How to crawl 100MB files

Since more than a week I was working on fess to handle 100MB PDF files. Now it works. The following settings need to be done to run Fess stable w/o JavaOutOfMemory errors or crashes on a low end Intel Celeron J1900 with 8GB RAM under Ubuntu.

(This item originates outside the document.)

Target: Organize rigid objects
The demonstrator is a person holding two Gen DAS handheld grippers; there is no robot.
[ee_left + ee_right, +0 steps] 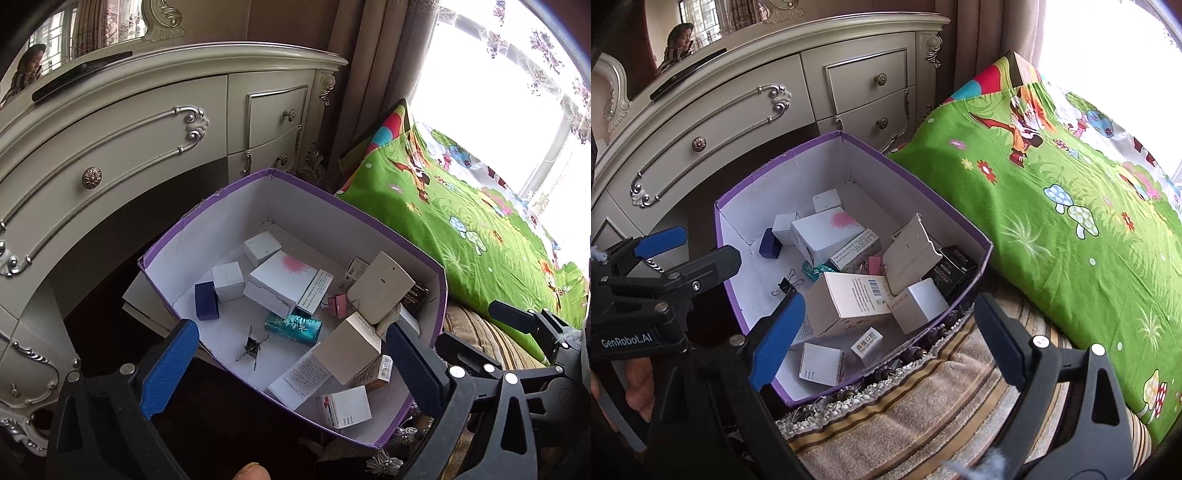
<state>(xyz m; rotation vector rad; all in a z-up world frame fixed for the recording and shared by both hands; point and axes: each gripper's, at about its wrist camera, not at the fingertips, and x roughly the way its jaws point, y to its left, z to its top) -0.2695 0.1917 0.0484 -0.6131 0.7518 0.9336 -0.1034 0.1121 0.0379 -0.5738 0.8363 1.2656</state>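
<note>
Sitting in a jumble inside the purple-walled cardboard box (441, 291), the task's things are mostly small cartons: a white carton with a pink smudge (282, 282), a long beige carton (849, 299) lying on its side, a teal foil-wrapped pack (293, 328), a dark blue box (207, 305), plus a black binder clip (252, 348) and a pink one (338, 304) on the white floor. By the look of them the cartons are light, stiff enough to pinch yet easily dented, so a hold across the short sides near the middle seems safest; the foil pack may be slippery, and the clips are best taken by their bodies, not the wire loops. The beige carton's long axis runs roughly from the box's near-left toward its far-right wall, and a flat cream card-like piece (910, 254) leans tilted against its neighbours. The left gripper (291, 365) hangs over the near edge of the box, jaws spread wide with nothing clamped. The right gripper (890, 339) is also wide apart and empty, just beside the box over a striped fringed cloth (923, 406). A green cartoon-print bedspread (1052, 221) lies beyond, a cream dresser (147, 122) behind.
</note>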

  1. Step: You need RAM. 8GB is not enough. Additional 4GB RAM or virtual Memory is minimum, better more!

  2. Set Threads under File Crawler Configuration to 3 and to 3 parallel Crawlers under General Configuration.

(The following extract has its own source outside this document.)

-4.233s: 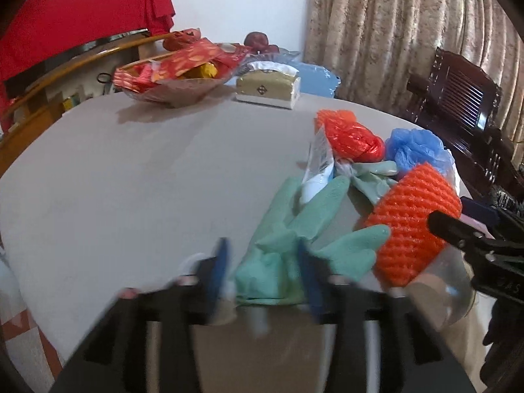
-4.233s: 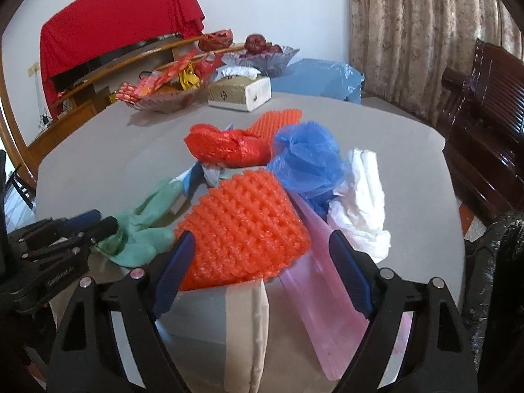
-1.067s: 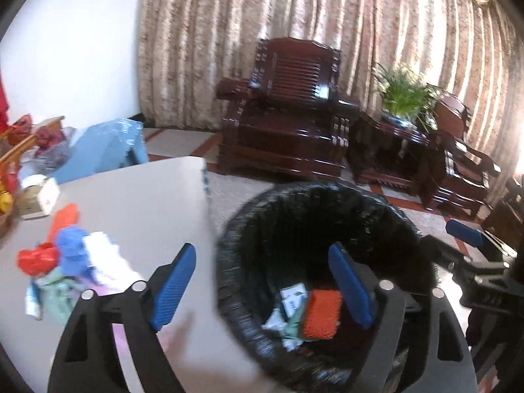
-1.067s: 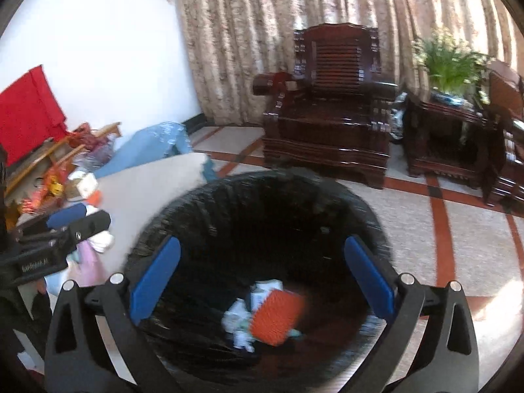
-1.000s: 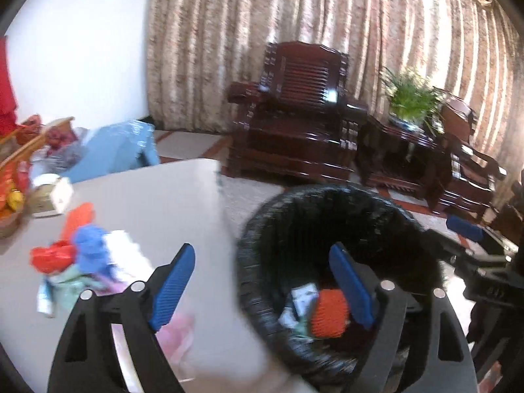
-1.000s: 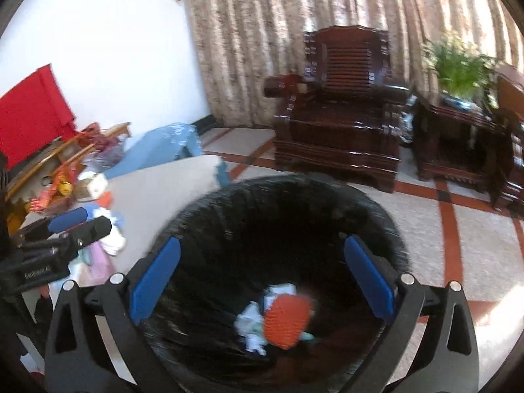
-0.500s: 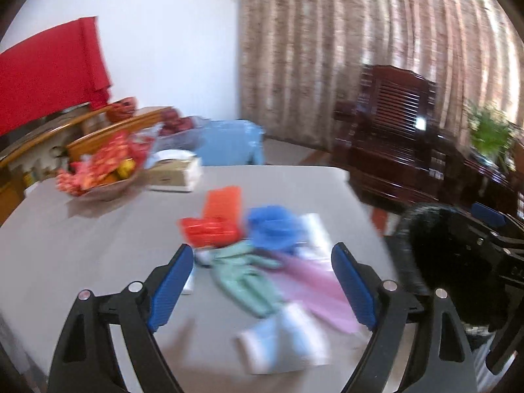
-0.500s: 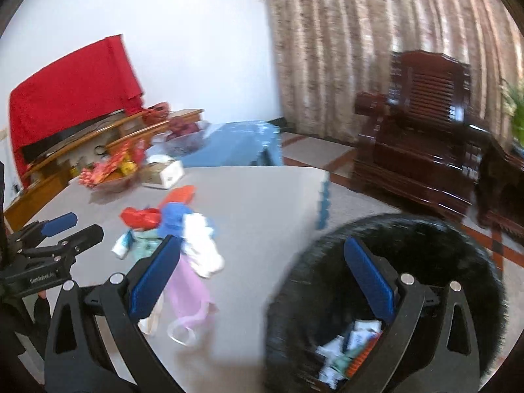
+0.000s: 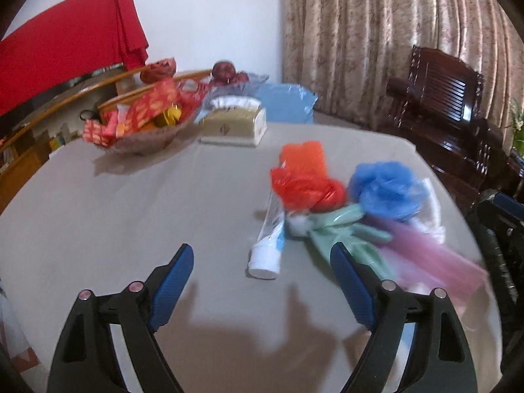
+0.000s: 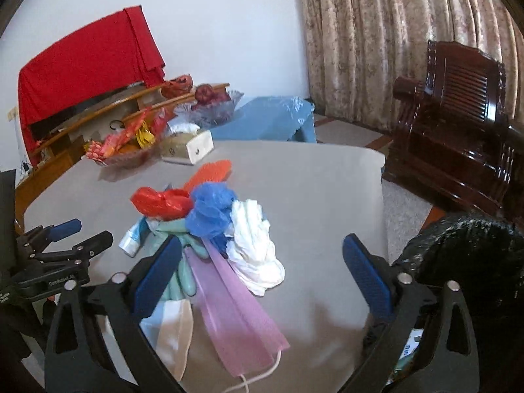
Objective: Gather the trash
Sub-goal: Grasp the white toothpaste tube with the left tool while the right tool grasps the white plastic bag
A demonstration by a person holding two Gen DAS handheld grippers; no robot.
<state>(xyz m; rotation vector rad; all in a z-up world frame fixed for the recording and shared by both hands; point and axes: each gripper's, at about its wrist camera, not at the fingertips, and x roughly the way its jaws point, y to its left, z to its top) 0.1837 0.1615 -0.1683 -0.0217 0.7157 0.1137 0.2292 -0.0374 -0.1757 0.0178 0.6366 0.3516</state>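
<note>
Both grippers have swung from the bin (image 10: 465, 262) back to the table, empty: the left gripper (image 9: 262, 281) spread wide just short of the tube (image 9: 270, 242), the right gripper (image 10: 262, 268) narrowing slightly around the pink mask (image 10: 229, 301), so another pickup looks next.

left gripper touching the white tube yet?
Apart. The left wrist view shows the left gripper open, with bare table between both blue pads and the white tube lying ahead.
</note>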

  3. Deactivate all logging features

  4. Deactivate Thumbnail creation

  5. Configure Crawler schedules not to run more than 2 Crawlers in parallel. I have three Crawlers for different folders and they run on different times.

  6. Under Crawler configuration parameter insert: max_size=104857600

  7. In fess/app/WEB-INF/classes/crawler/contentlength.xml change
    to 104857600 and “text/html” 20971520.

  8. In /fess/app/WEB-INF/classes/fess_config.properties change to -Xms512m\n\ and -Xmx2g\n\

  9. In /fess/bin/fess.in.sh change to
    if [ “x$FESS_MIN_MEM” = “x” ]; then FESS_MIN_MEM=512m and if [ “x$FESS_MAX_MEM” = “x” ]; then FESS_MAX_MEM=3g in line 13 and 16.

I also closed all applications like Firefox to save RAM and run the following script in sudo crontab -e to reduce CPU load after reboot:

#!/bin/bash
for ((;;))
do
renice 19 $(pidof java)
sleep 60
done

Start in sudo crontab -e

SHELL=/bin/sh
PATH=/usr/local/sbin:/usr/local/bin:/sbin:/bin:/usr/sbin:/usr/bin
@reboot sleep 120 && bash /home/xyz/bin/javalowcpuprio.sh

Good luck!

  1. In /fess/bin/fess.in.sh change to
    if [ “x$FESS_MIN_MEM” = “x” ]; then FESS_MIN_MEM=512m and if [ “x$FESS_MAX_MEM” = “x” ]; then FESS_MAX_MEM=3g in line 13 and 16.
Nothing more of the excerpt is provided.